◆ EXERCISE DESCRIPTION ◆
Write out exactly the lines below that run from the one containing "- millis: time" through the one containing "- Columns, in", both included, with no other lines.

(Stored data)

***

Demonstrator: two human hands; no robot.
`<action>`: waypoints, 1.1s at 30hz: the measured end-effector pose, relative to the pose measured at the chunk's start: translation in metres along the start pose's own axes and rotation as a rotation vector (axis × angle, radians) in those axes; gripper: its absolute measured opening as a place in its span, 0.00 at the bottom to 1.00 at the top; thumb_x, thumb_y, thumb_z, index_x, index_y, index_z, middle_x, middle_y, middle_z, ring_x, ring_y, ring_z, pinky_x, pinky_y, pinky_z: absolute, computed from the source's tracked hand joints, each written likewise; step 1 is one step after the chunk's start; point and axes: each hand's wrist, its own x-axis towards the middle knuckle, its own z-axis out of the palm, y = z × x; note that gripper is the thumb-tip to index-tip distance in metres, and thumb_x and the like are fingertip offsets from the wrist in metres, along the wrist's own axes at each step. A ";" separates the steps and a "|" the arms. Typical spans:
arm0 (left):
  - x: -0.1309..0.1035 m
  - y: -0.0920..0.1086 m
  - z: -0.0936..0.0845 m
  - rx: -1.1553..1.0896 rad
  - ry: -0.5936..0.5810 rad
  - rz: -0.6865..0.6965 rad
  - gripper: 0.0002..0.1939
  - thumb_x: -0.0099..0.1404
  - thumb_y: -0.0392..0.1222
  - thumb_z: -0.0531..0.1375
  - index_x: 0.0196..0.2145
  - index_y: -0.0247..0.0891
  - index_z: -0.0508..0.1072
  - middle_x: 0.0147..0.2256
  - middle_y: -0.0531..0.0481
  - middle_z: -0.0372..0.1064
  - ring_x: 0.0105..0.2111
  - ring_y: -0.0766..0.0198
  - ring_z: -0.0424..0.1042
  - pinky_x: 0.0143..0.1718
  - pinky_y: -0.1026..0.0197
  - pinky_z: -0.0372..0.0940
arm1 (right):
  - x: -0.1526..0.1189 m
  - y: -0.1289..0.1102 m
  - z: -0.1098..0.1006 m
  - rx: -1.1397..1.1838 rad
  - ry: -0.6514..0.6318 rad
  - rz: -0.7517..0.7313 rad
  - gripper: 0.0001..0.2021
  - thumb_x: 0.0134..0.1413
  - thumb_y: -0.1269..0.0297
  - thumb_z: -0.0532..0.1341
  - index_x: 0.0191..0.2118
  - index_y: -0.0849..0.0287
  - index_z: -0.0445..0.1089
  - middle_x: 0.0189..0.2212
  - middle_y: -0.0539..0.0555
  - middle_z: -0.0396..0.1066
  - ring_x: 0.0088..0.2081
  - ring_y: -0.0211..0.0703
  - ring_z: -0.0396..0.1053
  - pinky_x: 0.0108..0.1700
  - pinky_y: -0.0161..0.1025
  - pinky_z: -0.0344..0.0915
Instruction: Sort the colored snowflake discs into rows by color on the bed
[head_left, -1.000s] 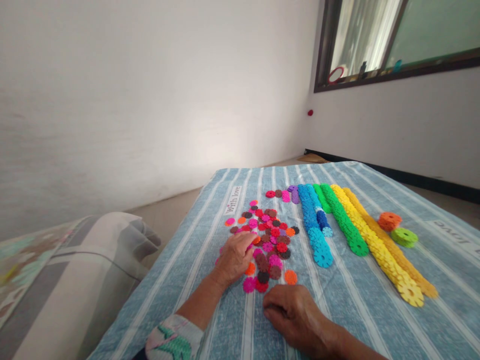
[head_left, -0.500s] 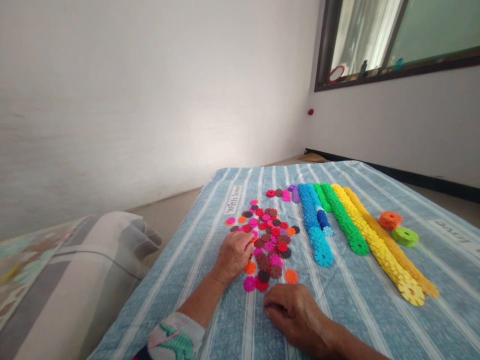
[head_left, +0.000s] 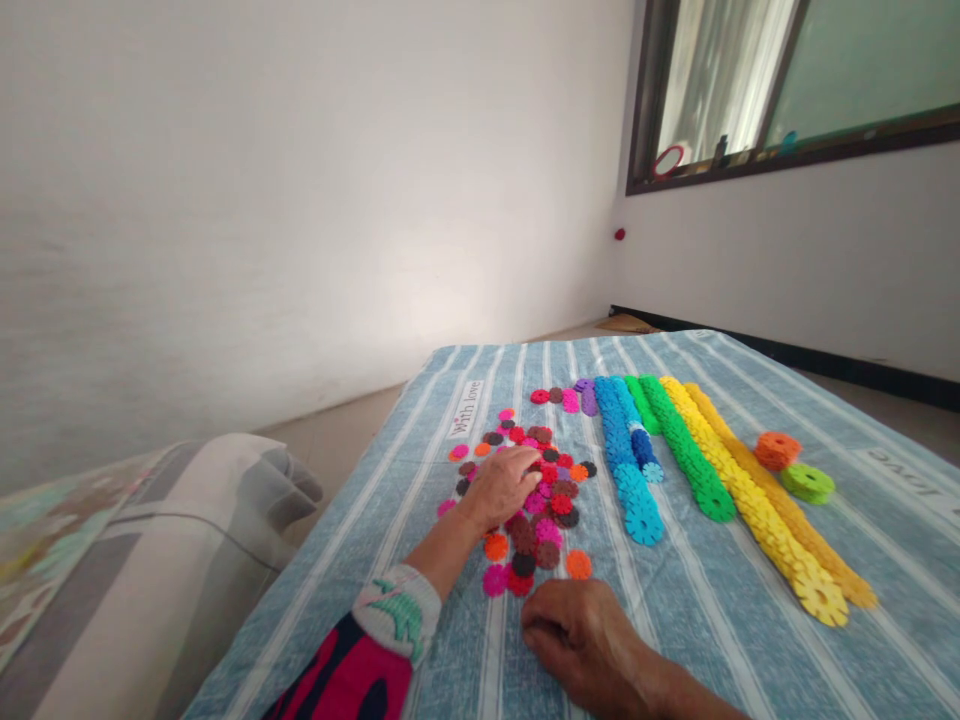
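Over the loose pile of mixed pink, red, brown, black and orange discs (head_left: 562, 504) is my left hand (head_left: 504, 487), its fingers bent down onto the pieces; whatever is at the fingertips is hidden. Just below the pile, my right hand (head_left: 581, 635) rests on the striped cloth (head_left: 457, 650) with curled fingers, near an orange disc (head_left: 578, 565). What it holds, if anything, is hidden. Overlapping rows of blue (head_left: 619, 440), green (head_left: 686, 450) and yellow discs (head_left: 761, 510) lie to the right.
Small stacks of orange (head_left: 777, 450) and lime discs (head_left: 808, 483) sit at the right. Red, brown, pink and purple pieces line the far end, beside the blue row. A grey checked cloth (head_left: 187, 560) lies at the left, and a window (head_left: 795, 90) is at upper right.
My left hand has moved right and farther forward over the pile, uncovering discs at its left side. My right hand has stayed nearly in place, and the view has shifted slightly.
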 end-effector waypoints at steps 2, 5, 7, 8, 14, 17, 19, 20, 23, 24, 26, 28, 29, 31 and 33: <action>0.014 0.003 0.001 0.048 -0.097 -0.020 0.11 0.64 0.43 0.54 0.40 0.39 0.72 0.44 0.46 0.72 0.48 0.59 0.68 0.51 0.56 0.60 | 0.000 0.002 0.002 -0.011 -0.002 -0.011 0.07 0.49 0.72 0.54 0.26 0.58 0.68 0.23 0.48 0.70 0.26 0.34 0.65 0.28 0.31 0.51; 0.023 -0.001 0.002 0.150 -0.152 -0.115 0.12 0.65 0.45 0.52 0.41 0.39 0.71 0.45 0.45 0.72 0.49 0.55 0.68 0.51 0.51 0.59 | 0.001 0.004 0.003 -0.019 0.009 -0.019 0.07 0.49 0.72 0.54 0.26 0.58 0.68 0.23 0.47 0.70 0.26 0.33 0.65 0.28 0.31 0.51; 0.021 -0.009 0.001 0.182 -0.133 -0.184 0.13 0.65 0.45 0.51 0.44 0.40 0.71 0.47 0.45 0.72 0.50 0.55 0.68 0.52 0.50 0.58 | 0.001 0.005 0.004 -0.017 0.014 -0.033 0.07 0.48 0.72 0.54 0.26 0.58 0.68 0.23 0.47 0.70 0.26 0.33 0.65 0.28 0.31 0.51; 0.017 -0.014 0.001 0.187 -0.115 -0.215 0.14 0.65 0.44 0.52 0.45 0.41 0.70 0.48 0.45 0.71 0.51 0.55 0.67 0.52 0.50 0.57 | 0.001 0.005 0.004 -0.018 0.014 -0.039 0.07 0.48 0.72 0.54 0.26 0.57 0.68 0.24 0.47 0.70 0.26 0.33 0.65 0.28 0.30 0.51; -0.001 -0.027 -0.002 0.201 -0.036 -0.232 0.13 0.64 0.44 0.54 0.43 0.41 0.73 0.51 0.45 0.69 0.52 0.56 0.66 0.54 0.52 0.57 | 0.002 0.003 0.002 -0.039 -0.020 -0.035 0.07 0.48 0.73 0.54 0.26 0.57 0.68 0.24 0.46 0.70 0.25 0.32 0.64 0.27 0.30 0.50; 0.000 -0.017 0.003 0.190 -0.013 -0.150 0.13 0.65 0.45 0.54 0.43 0.39 0.73 0.50 0.43 0.69 0.53 0.56 0.65 0.54 0.52 0.57 | 0.003 0.001 0.000 -0.064 -0.032 -0.036 0.07 0.48 0.73 0.54 0.27 0.58 0.68 0.24 0.46 0.71 0.26 0.32 0.65 0.27 0.30 0.51; 0.002 -0.006 0.006 0.162 -0.035 -0.115 0.15 0.65 0.47 0.54 0.46 0.39 0.71 0.52 0.43 0.68 0.54 0.56 0.64 0.54 0.50 0.56 | 0.003 0.000 -0.001 -0.075 -0.040 -0.033 0.07 0.49 0.73 0.54 0.27 0.57 0.69 0.25 0.46 0.71 0.26 0.33 0.65 0.28 0.30 0.51; 0.002 0.000 0.007 0.150 -0.054 -0.104 0.17 0.65 0.49 0.54 0.47 0.40 0.71 0.53 0.44 0.67 0.54 0.55 0.63 0.55 0.48 0.55 | 0.004 0.000 -0.001 -0.075 -0.044 -0.031 0.07 0.49 0.73 0.54 0.28 0.57 0.69 0.25 0.46 0.71 0.26 0.33 0.66 0.28 0.30 0.52; -0.002 0.015 0.007 0.143 -0.093 -0.092 0.18 0.64 0.50 0.55 0.50 0.43 0.69 0.55 0.45 0.65 0.55 0.55 0.62 0.56 0.44 0.52 | 0.004 0.000 -0.001 -0.066 -0.045 -0.035 0.08 0.49 0.73 0.54 0.28 0.57 0.70 0.25 0.47 0.72 0.26 0.34 0.66 0.28 0.31 0.52; -0.005 0.019 0.006 0.148 -0.102 -0.090 0.18 0.64 0.49 0.56 0.50 0.43 0.69 0.55 0.46 0.66 0.55 0.54 0.63 0.56 0.43 0.51 | 0.004 0.001 -0.001 -0.066 -0.038 -0.040 0.08 0.49 0.73 0.54 0.28 0.57 0.70 0.25 0.47 0.72 0.26 0.34 0.66 0.28 0.31 0.52; -0.012 0.023 0.001 0.171 -0.111 -0.088 0.15 0.63 0.47 0.57 0.47 0.43 0.70 0.53 0.46 0.67 0.53 0.54 0.65 0.55 0.43 0.51 | 0.004 0.002 0.000 -0.072 -0.023 -0.053 0.07 0.49 0.72 0.55 0.28 0.57 0.69 0.26 0.47 0.72 0.27 0.34 0.66 0.28 0.31 0.52; -0.018 0.025 -0.004 0.211 -0.109 -0.083 0.11 0.63 0.45 0.57 0.42 0.42 0.72 0.48 0.45 0.71 0.49 0.54 0.67 0.55 0.43 0.51 | 0.004 0.003 0.001 -0.076 -0.014 -0.063 0.07 0.48 0.72 0.55 0.27 0.57 0.69 0.26 0.47 0.72 0.27 0.34 0.66 0.28 0.31 0.52; -0.020 0.025 -0.006 0.232 -0.103 -0.083 0.09 0.63 0.45 0.57 0.38 0.40 0.73 0.45 0.45 0.72 0.47 0.54 0.68 0.54 0.43 0.51 | 0.005 0.003 0.001 -0.077 -0.013 -0.062 0.07 0.48 0.72 0.55 0.27 0.57 0.68 0.26 0.46 0.72 0.27 0.34 0.66 0.28 0.31 0.52; -0.021 0.027 -0.009 0.251 -0.086 -0.082 0.07 0.62 0.43 0.57 0.33 0.39 0.73 0.40 0.45 0.73 0.44 0.54 0.69 0.54 0.43 0.52 | 0.005 0.003 0.001 -0.080 -0.016 -0.054 0.06 0.48 0.72 0.55 0.26 0.57 0.67 0.25 0.47 0.72 0.27 0.34 0.66 0.28 0.32 0.51; -0.018 0.031 -0.009 0.209 -0.072 -0.058 0.06 0.62 0.42 0.57 0.34 0.38 0.72 0.41 0.46 0.73 0.45 0.55 0.68 0.52 0.46 0.54 | 0.005 0.003 0.001 -0.086 -0.021 -0.050 0.06 0.49 0.72 0.55 0.25 0.57 0.67 0.25 0.47 0.72 0.27 0.34 0.66 0.28 0.32 0.51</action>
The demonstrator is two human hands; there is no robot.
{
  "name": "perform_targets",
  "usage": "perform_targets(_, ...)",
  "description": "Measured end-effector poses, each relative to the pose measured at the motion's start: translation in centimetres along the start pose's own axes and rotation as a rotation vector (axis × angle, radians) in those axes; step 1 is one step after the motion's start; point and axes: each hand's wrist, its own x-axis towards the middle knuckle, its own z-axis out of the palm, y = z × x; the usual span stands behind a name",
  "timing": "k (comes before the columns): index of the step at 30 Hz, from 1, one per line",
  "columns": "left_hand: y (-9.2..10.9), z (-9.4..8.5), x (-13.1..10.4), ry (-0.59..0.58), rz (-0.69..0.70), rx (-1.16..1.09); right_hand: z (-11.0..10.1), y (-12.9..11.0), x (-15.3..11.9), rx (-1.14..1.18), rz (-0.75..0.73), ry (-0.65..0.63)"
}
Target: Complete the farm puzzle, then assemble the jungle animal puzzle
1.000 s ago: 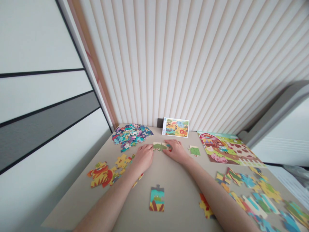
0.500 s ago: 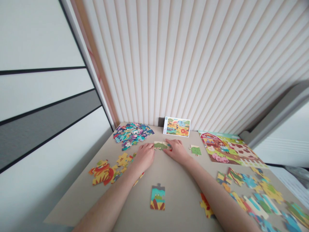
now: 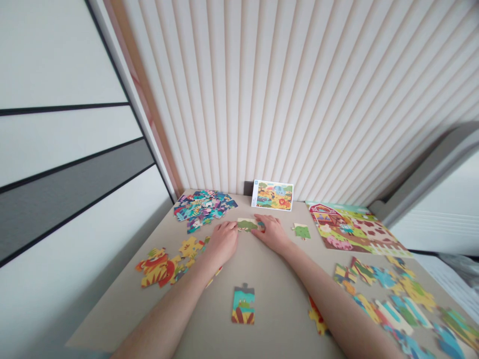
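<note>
Between my two hands, flat on the table, lie puzzle pieces (image 3: 247,225) with a green treetop on a cream ground. My left hand (image 3: 223,243) has its fingers curled together at their left edge. At the right end, my right hand (image 3: 273,233) grips a piece between thumb and forefinger; a bit of blue and red shows there, the rest is covered. Just right of that hand is a loose green tree piece (image 3: 302,231). Nearer me, between my forearms, lies a frog piece (image 3: 243,305) with a teal background.
A picture card (image 3: 273,195) leans at the back. Purple-blue pieces (image 3: 204,207) are heaped at the back left. Yellow-orange pieces (image 3: 157,269) lie by my left forearm, and several more pieces (image 3: 389,279) at right. A farm puzzle (image 3: 352,229) lies at the back right.
The view has shifted very slightly. Both hands stay at the green treetop pieces, and the seam between these looks less distinct now.
</note>
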Motion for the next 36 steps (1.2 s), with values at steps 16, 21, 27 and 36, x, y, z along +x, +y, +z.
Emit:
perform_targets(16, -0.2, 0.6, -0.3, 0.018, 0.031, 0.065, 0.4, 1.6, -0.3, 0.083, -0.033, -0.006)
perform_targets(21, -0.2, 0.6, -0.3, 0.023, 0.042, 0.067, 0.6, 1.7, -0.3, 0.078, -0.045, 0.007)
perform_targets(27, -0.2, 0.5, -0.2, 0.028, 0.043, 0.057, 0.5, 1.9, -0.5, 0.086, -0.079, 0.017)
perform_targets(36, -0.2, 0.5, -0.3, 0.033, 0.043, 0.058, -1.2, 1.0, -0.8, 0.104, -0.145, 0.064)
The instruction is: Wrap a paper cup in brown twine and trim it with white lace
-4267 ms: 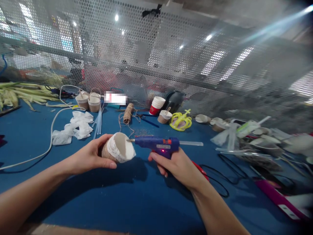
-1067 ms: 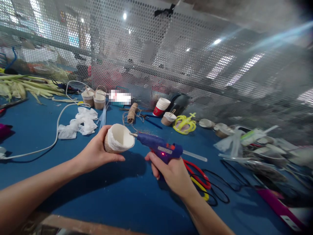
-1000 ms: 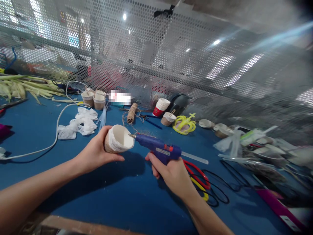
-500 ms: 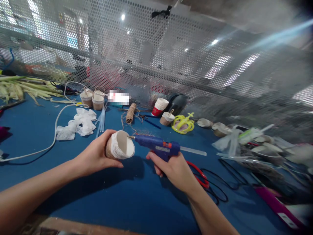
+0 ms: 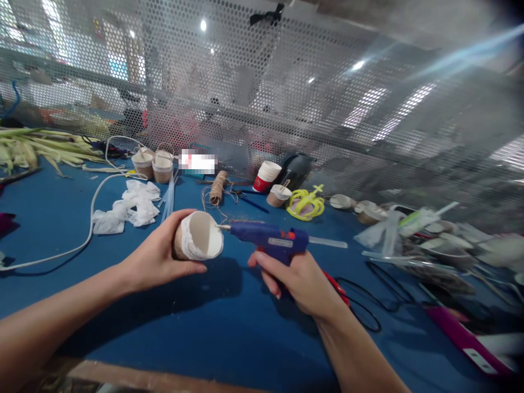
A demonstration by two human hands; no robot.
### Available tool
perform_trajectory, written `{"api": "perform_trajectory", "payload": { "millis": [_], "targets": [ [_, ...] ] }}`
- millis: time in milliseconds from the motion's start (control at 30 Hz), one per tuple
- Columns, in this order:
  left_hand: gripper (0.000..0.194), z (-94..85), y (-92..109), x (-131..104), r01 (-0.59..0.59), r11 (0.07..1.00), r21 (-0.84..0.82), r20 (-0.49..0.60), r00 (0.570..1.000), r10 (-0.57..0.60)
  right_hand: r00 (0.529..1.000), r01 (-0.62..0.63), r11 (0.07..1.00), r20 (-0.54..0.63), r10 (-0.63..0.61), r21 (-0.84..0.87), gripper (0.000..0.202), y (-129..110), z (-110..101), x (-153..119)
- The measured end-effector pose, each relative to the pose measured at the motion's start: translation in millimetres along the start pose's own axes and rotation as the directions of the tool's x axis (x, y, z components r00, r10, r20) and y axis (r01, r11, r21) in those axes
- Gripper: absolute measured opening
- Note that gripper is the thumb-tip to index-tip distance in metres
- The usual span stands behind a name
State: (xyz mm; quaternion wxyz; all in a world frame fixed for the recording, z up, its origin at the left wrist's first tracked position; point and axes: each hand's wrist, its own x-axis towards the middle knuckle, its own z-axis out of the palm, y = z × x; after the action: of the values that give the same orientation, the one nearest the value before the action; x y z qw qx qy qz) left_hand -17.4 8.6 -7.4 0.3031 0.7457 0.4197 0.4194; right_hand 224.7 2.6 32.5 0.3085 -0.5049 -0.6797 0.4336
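Observation:
My left hand point(image 5: 167, 248) is wrapped round a paper cup point(image 5: 198, 238) covered in brown twine, with white lace round its rim. The cup lies tilted, its open mouth turned to the right. In my right hand point(image 5: 292, 278) is a blue glue gun point(image 5: 268, 238), gripped by its handle, with a clear glue stick point(image 5: 328, 242) poking out of the back. Its metal nozzle points left at the cup's rim; I cannot tell whether they touch. Behind the cup lies a spool of twine point(image 5: 218, 188), with loose strands around it.
White lace point(image 5: 130, 204) and several glue sticks point(image 5: 169, 199) lie left of centre. Twine-wrapped cups point(image 5: 162, 168), stacked paper cups point(image 5: 267, 176) and a yellow crown-shaped piece point(image 5: 305, 205) stand along the back. A white cable point(image 5: 91, 218) crosses the left; a purple power strip point(image 5: 454, 333) lies right.
The glue gun has shifted slightly right and turned a little, its nozzle now at the rim's right side. The cup has moved slightly up and left in my left hand.

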Motion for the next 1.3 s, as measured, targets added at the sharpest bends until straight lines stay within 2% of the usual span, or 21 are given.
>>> {"api": "perform_trajectory", "payload": {
  "millis": [67,133,300,433,667,800,867,1000,1300],
  "targets": [
    [0.069,0.0,2.2,0.0,-0.02,1.0,0.021,-0.003,1.0,0.02,1.0,0.026,0.995,-0.002,-0.026,0.096,0.028,0.8,-0.1,-1.1],
    [0.065,-0.1,3.3,0.3,-0.041,0.997,0.068,-0.009,0.999,0.041,0.999,0.046,0.995,-0.025,-0.044,0.087,0.027,-0.1,0.8,-2.7],
    [0.054,-2.7,1.4,2.1,-0.052,0.981,0.186,-0.084,0.994,0.068,0.979,0.086,0.974,-0.163,-0.122,-0.212,0.029,-4.0,7.1,-7.5],
    [0.054,-4.9,1.7,3.1,-0.051,0.971,0.233,-0.124,0.989,0.082,0.959,0.099,0.919,-0.208,-0.19,-0.383,0.031,0.8,9.9,-8.3],
    [0.054,-3.7,2.9,3.1,-0.074,0.965,0.251,-0.133,0.985,0.11,0.925,0.25,0.785,-0.1,-0.366,-0.567,0.026,16.3,0.6,-3.9],
    [0.054,-3.4,2.1,2.6,-0.09,0.964,0.251,-0.12,0.985,0.123,0.872,0.388,0.643,0.038,-0.487,-0.66,0.028,18.5,-5.0,-3.3],
    [0.054,-3.5,2.2,2.8,-0.091,0.964,0.252,-0.118,0.985,0.124,0.863,0.402,0.614,0.057,-0.503,-0.679,0.029,18.4,-6.0,-3.4],
    [0.054,-3.6,3.0,3.2,-0.085,0.963,0.257,-0.118,0.986,0.118,0.879,0.379,0.651,0.035,-0.476,-0.658,0.028,17.3,-5.7,-3.5],
    [0.054,-4.7,3.7,3.0,-0.066,0.966,0.251,-0.124,0.987,0.099,0.925,0.283,0.867,-0.123,-0.36,-0.411,0.021,16.0,-3.7,-3.2]
  ]
}}
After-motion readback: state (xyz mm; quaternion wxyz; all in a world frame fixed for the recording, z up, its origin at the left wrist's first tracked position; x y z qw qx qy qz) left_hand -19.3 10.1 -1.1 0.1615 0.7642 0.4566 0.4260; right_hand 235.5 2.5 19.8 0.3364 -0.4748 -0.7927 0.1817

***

◆ RESULT OF THIS EXERCISE ◆
- millis: time in milliseconds from the motion's start (control at 30 Hz), one per tuple
- Columns, in this order:

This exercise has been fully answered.